Copyright is intended to preserve and protect the monetary value of an author's work(s). Isn't it therefore reasonable that the heirs would want to prevent anything that would diminish it value like diminishing the reputation of the author?
In this context, I cannot help but think of the very frequent public rows over Martin Luther King's papers and personal effects. It always seems to be about the money involved.
by EmmaZahn on Thu, 04/10/2014 - 11:06am
It's about money and about control, I think. MLK's family wants to control his legacy, which is understandable. But they shouldn't get veto power over history.
by Doctor Cleveland on Fri, 04/11/2014 - 10:22am
Just awful.
by Peter Schwartz on Thu, 04/10/2014 - 11:12am
George W. Bush Used Top Google Results for All Paintings; Who Will Sue for Copyright Infringement?
http://www.truthdig.com/arts_culture/item/george_w_bush_used_top_google_...
by A Guy Called LULU on Thu, 04/10/2014 - 12:09pm
Where is the academic biographers' lobby when you need it?
by Michael Wolraich on Thu, 04/10/2014 - 5:50pm
Or the historian's lobby. It's political and historical figures, too.
by Doctor Cleveland on Fri, 04/11/2014 - 10:22am
This is just stunning, Doc. Generally speaking, the truth has been a terrific defense in matters of expression. In the U.S., at least, being able to reasonably prove that what you've written is true will dependably defang any threat or libel or slander lawsuits or of the nice trick of claiming "tortious interference." Now, suddenly, copyright outweighs truth even when a great many other legal complaints do not.
As a creative guy rather than a scholar I am most annoyed that these newly strengthened copyright laws do nothing but protect the achievements of the recent past while they actually hinder the development of new art that is based on recent art. This actually creates discontinuity in art history.
Take music sampling as an example. The way I see it, people making music in the era of recorded technology are largely making art based on the art they've been exposed to. If the culture is going to give you certain hooks, baselines and vocals, you should be able to use those hooks, baselines and vocals to respond to the culture.
Similarly, there's my recently published (and proud to say it) parody of A Perfect Day For Bananafish. There's a very good chance that I am simply lucky that Salinger's estate is not looking that way, even though a friend of mine remarked that it's a pretty darned good expression of where Salinger saw the culture heading.
Honestly, I feel like I should be allowed at this point to make a Super hero team out of Fitzgerald and Hemingway characters and to make a franchise out of it, but I am not allowed. The culture exposes me to all of these characters in high school but as an adult, I am not allowed to play with them?
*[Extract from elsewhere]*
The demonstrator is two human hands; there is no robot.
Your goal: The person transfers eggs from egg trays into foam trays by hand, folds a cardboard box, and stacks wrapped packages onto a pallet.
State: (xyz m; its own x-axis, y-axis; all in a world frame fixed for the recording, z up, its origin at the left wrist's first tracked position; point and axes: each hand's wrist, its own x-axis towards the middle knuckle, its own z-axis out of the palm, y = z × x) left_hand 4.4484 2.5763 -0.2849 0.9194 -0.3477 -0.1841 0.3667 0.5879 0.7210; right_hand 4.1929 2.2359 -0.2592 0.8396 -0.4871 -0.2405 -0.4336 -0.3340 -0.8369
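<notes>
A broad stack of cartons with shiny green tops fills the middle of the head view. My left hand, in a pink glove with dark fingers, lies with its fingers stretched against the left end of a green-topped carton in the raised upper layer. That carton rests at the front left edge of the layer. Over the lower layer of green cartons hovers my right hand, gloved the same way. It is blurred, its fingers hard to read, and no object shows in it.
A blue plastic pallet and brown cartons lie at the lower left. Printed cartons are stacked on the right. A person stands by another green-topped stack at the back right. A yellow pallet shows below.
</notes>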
by Michael Maiello on Sun, 04/13/2014 - 12:49pm
There's definitely a problem with people trying to use intellectual property law to *effectively* control things they are not allowed to own, such as underlying facts. This is a problem with databases, for example, because some database owners try to control the data itself. And don't get me started on genome sequencing.
And I certainly agree that many works and characters should be available for remixing by this point. It is a historical oddity that they aren't; at no other point in history have 85-year-old books been kept out of public domain.